- [Work to complete]:
Print out the data below. Do not alter a single line.

.....

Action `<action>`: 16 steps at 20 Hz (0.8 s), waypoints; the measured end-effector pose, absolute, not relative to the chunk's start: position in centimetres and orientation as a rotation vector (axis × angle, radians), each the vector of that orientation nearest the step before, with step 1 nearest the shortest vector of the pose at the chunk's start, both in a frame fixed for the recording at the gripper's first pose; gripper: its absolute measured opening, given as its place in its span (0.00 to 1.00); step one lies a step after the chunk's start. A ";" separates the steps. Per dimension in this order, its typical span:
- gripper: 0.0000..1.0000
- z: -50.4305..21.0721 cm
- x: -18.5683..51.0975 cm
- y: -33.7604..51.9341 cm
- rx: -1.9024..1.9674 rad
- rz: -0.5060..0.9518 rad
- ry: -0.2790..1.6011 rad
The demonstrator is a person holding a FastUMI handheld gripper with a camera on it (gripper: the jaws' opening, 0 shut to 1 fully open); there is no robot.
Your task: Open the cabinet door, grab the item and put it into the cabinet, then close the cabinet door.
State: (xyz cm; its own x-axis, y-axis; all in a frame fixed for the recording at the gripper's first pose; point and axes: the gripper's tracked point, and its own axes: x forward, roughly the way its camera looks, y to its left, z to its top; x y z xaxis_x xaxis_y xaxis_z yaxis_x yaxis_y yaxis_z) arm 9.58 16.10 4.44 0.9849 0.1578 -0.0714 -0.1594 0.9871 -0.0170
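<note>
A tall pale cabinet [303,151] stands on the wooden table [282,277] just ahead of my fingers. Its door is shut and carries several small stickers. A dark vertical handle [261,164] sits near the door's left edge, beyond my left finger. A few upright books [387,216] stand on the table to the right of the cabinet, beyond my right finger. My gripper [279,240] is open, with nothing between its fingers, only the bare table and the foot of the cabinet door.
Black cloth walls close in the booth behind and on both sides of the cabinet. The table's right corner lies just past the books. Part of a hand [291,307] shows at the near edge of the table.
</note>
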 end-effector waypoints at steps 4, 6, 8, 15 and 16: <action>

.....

- [Answer to this problem]:
Action `<action>`: 16 steps at 20 Hz (0.8 s), waypoints; the measured end-effector pose, absolute, not relative to the chunk's start: position in centimetres and orientation as a rotation vector (axis × angle, radians), each the vector of that orientation nearest the step before, with step 1 nearest the shortest vector of the pose at the chunk's start, both in a frame fixed for the recording at the gripper's first pose; gripper: its absolute measured opening, given as its place in its span (0.00 to 1.00); step one lies a step after the chunk's start. A ";" separates the steps. Per dimension in this order, its typical span:
- gripper: 0.0000..1.0000
- z: -50.4305..21.0721 cm
- x: -18.5683..51.0975 cm
- y: -33.7604..51.9341 cm
- rx: -1.9024..1.9674 rad
- rz: -0.5060..0.9518 rad
- ry: -0.2790..1.6011 rad
The demonstrator is a person holding a FastUMI handheld gripper with a camera on it (gripper: the jaws' opening, 0 shut to 1 fully open); there is no robot.
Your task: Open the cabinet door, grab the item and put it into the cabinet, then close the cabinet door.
State: (xyz cm; its own x-axis, y-axis; all in a frame fixed for the recording at the gripper's first pose; point and axes: the gripper's tracked point, and its own axes: x forward, roughly the way its camera looks, y to its left, z to its top; x y z xaxis_x xaxis_y xaxis_z yaxis_x yaxis_y yaxis_z) arm 9.58 16.10 4.44 0.9849 0.1578 -0.0714 -0.1594 0.9871 -0.0170
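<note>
A tall pale cabinet [303,151] stands on the wooden table [282,277] just ahead of my fingers. Its door is shut and carries several small stickers. A dark vertical handle [261,164] sits near the door's left edge, beyond my left finger. A few upright books [387,216] stand on the table to the right of the cabinet, beyond my right finger. My gripper [279,240] is open, with nothing between its fingers, only the bare table and the foot of the cabinet door.
Black cloth walls close in the booth behind and on both sides of the cabinet. The table's right corner lies just past the books. Part of a hand [291,307] shows at the near edge of the table.
</note>
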 end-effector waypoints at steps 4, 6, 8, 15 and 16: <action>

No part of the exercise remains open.